揺らぐ幻影
寒空の下、皆が励むサッカー試合でありながらたらたら走る二人組が、
こちらを意識してか結構な近さのあるラインの際で足を止めた。
「かわい、一年?」
「一年。」
「若」
「普通にタイプだやべぇ」
控えめのつもりらしいが、風に乗ってまんま聞こえるから可笑しくて、
愛美が厭味ったらしく「丸聞こえダセェ」と皮肉を口にする。
自ら進んで囃しておいて、いざ食いつかれると小ばかにするのが女子生徒イズムだ。
「俺右ん子」
「あ、被るな俺も」
「じゃ真ん中」
「じゃあ左」
「だったら右」
「卑怯な、右は俺んだ」
淡々と判定しておきながら綺麗な笑顔を少女らに向けることが、今度は男子高生イズムだ。
それさえ冷笑している癖に、里緒菜は先輩と叫び愛想を振り撒いている。
「結衣選ぶとか奴ら目悪くね?」と愛美が悪口を言えば、「眼医者行け」と里緒菜が文句を続け、
そうなると、「アタシ可愛いから。ごめんなさい?」と、高飛車ぶるのが結衣の役目だ。
こういうことはよくあった。
くどくなるが髪の長い女はピュアガールではないので、
ある程度、男ウケが分かってしまっている。
同級生より都会的な香りがする愛美はキツそうで、
オシャレな里緒菜は少々軽そう、それが男子目線であって、
そんな二人とつるめば、結衣の存在が必然的に人気になるのである。
もしかすると、
「うーざ、出たビッチ」
「自己愛半端な」
こうやっておどける二人は、わざとここに結衣を連れ出したのだろうか。
先輩たちが彼女を選ぶと分かっていて、
つまり、『まあまあ可愛いんだから自信を持ちなさい』と間接的に伝えるつもりだったのではないだろうか。

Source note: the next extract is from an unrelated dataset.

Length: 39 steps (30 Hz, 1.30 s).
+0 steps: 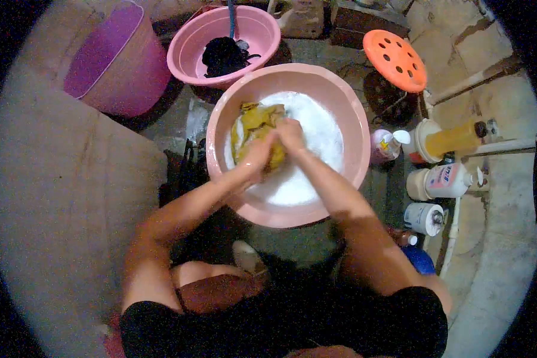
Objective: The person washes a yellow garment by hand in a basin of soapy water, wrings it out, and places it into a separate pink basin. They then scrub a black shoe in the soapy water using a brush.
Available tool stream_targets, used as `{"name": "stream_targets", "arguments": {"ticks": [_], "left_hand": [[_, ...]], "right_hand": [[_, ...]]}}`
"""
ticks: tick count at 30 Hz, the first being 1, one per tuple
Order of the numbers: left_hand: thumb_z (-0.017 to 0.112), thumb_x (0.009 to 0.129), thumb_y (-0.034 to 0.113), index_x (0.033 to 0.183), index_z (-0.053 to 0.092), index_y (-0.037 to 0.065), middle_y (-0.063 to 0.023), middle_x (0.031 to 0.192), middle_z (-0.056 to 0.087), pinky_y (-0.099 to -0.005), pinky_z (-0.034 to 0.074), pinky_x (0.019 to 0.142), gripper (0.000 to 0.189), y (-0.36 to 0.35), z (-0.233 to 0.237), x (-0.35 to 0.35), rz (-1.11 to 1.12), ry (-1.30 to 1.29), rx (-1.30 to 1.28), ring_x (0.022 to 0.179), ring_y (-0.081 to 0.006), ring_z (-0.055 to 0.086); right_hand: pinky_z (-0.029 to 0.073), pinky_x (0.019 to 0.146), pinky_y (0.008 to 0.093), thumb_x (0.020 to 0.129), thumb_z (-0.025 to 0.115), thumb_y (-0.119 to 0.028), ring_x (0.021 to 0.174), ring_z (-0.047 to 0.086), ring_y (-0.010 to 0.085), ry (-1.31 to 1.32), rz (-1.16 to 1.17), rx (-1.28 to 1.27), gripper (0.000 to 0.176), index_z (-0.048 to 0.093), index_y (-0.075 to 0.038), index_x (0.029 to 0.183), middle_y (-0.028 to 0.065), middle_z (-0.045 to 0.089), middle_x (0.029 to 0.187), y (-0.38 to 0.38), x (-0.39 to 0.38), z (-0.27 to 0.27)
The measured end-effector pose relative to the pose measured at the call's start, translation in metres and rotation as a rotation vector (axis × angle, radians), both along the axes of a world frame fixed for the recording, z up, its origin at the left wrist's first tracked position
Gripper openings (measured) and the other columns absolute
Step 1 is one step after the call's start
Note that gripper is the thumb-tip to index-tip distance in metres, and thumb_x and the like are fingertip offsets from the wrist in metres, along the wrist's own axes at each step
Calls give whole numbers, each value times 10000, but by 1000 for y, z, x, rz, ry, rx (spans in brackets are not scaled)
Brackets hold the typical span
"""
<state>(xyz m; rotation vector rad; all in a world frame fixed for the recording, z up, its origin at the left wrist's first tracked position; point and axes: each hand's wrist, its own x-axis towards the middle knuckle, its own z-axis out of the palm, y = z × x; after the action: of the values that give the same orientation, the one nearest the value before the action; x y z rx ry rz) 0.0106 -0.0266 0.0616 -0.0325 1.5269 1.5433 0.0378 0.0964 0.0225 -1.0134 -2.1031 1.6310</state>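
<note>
A large pink basin (352,161) holds white suds (322,140). Over its left half, both hands grip a wet yellow-olive cloth (258,119). My left hand (258,154) is closed on the lower middle of the cloth. Just to the upper right, my right hand (289,132) has its fingers wrapped round the cloth's right part, close against the left one. Part of the cloth lies in the foam, and its underside is hidden.
Behind stands a smaller pink tub (182,53) with black cloth (225,56). A purple-pink bucket (134,77) is at the back left. An orange perforated stool (395,59), a pump bottle (385,145) and several other bottles line the right wall.
</note>
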Motion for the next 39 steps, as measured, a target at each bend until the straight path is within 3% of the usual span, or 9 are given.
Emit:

そう、静香と比較し消沈中の乙女心を活性化させようとしてくれたに違いない。
可愛くないと落ち込んでいる背中を押してくれようとした?
……なんか、
お調子者の子を元気にさせてくれようとした?
曲解でもいい、その優しさが嬉しい。
たとえ近藤に好かれない自分なんて大嫌いにしろ、大好きな畏友が好いてくれる自分なら嫌うに嫌えない。
言葉の水を注がれて、枯れたお花はまだ咲かすことはできないが、干からびたくらいには戻るのかもしれない。